K
Kloudnyne
I'm a newcomer to Perl, and am currently attempting to teach myself
Perl through using it, but I have currently come across an issue I
can't seem to see any way around.
I am trying to write a Perl script that will go through a series of
directories and their subdirectories, removing javascript, images,
bots, etc from HTML files in order to provide a text-reader friendly
version of each page. The actual conversion of any given file has been
taken care of, thanks to code heavily borrowed from an existing
script, but I can't seem to work out how I can get it to recurse
through the various subdirs.
The snippet of code I've thrown together for it so far is:
***
sub reading {
do {
opendir (CURRENTFOLDER, $htmdir) || die 'Ay Señor! Los bandidos have
raided that directory!'
while defined($filename = readdir(FOLDER)) = True {
$nesting = directorycheck(); #nesting tells me how deep we are into
subdirectories. a zero value is at the root of the process. only
really intended as a flag for testing
#dircheck checks to see if our victim this cycle is a
subdirectory. If it is, (I hope) we'll launch in to a nested subcycle.
}
closedir(CURRENTFOLDER); # with a little luck, re-opening the
previous folder will have the pointer still at the last position
checked, or else we have uber-recursives
chop ($htmdir); #prepping the string to ensure that the trailing char
is NOT a / (not that it should be anyway)
do {
}
until (chop($htmdir) ne '/');
# now that we've gone back to (and removed) the / nearest to the end
of the handle, we've effectively gone back to the parent directory
$nesting -- ;
}
until $htmdir = $htmroot;
}
sub directorycheck {
if (-d $filename) {
dircheck = $nesting + 1 ;
$htmdir = $filename .=$htmdir;
chdir ($htmdir);
} else {
$txtdir = $htmdir; # sets $txtdir to mirror $htmdir, but in the
/txt/ directory, where we want our output to be.

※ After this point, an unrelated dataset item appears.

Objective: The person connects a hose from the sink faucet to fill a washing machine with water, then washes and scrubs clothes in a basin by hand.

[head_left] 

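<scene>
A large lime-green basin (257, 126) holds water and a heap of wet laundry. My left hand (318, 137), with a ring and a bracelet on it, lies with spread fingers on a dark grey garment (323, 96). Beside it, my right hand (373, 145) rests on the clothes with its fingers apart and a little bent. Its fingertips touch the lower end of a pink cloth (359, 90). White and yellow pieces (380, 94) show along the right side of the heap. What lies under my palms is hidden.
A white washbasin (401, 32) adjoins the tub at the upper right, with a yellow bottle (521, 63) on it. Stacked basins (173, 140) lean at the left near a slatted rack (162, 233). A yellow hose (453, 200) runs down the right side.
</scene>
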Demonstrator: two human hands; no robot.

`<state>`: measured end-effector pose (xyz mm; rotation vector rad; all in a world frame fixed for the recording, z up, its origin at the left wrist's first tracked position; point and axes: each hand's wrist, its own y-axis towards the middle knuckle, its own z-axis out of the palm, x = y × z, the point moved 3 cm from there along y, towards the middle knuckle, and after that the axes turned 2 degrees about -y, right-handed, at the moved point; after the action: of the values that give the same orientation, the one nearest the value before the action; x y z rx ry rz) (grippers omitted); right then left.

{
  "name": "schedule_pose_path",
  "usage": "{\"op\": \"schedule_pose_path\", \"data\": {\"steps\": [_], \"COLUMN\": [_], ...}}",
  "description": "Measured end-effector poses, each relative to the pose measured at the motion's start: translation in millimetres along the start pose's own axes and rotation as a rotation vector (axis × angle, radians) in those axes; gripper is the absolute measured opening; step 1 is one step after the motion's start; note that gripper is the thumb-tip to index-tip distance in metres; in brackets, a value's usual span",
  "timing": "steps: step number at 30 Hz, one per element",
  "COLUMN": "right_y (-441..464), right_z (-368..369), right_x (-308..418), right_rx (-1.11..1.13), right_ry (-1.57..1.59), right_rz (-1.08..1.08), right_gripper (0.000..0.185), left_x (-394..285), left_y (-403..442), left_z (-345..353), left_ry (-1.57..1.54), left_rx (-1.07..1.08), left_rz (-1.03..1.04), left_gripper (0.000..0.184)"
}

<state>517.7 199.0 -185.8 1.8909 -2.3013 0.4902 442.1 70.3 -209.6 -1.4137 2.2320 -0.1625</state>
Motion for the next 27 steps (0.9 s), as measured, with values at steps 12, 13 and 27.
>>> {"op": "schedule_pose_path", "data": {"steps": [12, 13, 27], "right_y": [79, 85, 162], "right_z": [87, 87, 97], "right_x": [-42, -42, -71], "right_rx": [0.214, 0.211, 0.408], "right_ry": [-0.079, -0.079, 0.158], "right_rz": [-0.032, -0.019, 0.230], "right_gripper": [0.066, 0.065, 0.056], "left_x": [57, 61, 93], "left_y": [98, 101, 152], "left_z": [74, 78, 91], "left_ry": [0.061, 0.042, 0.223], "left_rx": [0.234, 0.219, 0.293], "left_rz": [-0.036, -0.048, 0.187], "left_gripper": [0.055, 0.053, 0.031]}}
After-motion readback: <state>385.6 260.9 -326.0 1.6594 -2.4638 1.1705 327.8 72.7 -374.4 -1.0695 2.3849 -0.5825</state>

$txtdir =~s/htdocs/txt/; #(hopefully) changes the file path for
output to the /txt/ equivalent of the current /htdocs/ folder
parsetxt(); # only parses if we've hit a file, rather than a subdir.
}
}
***
where "parsetxt" is the subroutine that handles the actual conversion.
However, I can't even get this to compile, let alone run it to see if
it just dies or recurses away to infinity, or whatever.
The script is intended to run on a linux box acting as a webserver,
but for purposes of writing/testing I'm using ActivePerl 5.8 on a
win2k machine.
My question, after all this explanation, is this: Am I barking up the
wrong tree here, or am I just missing one little thing that will make
all this work? If anyone else has a piece of code that will fulfil my
requirements and make my life easier, you will have my undying
gratitude, because at this point I'm seriously starting to reconsider
scripting and just perform the conversions manually.
Thanks for your time.
PS: I apologise for the hideous formatting. It's actually quite
legible on a full-width screen, and I didn't want to disturb the text
for fear of accidentally altering the code.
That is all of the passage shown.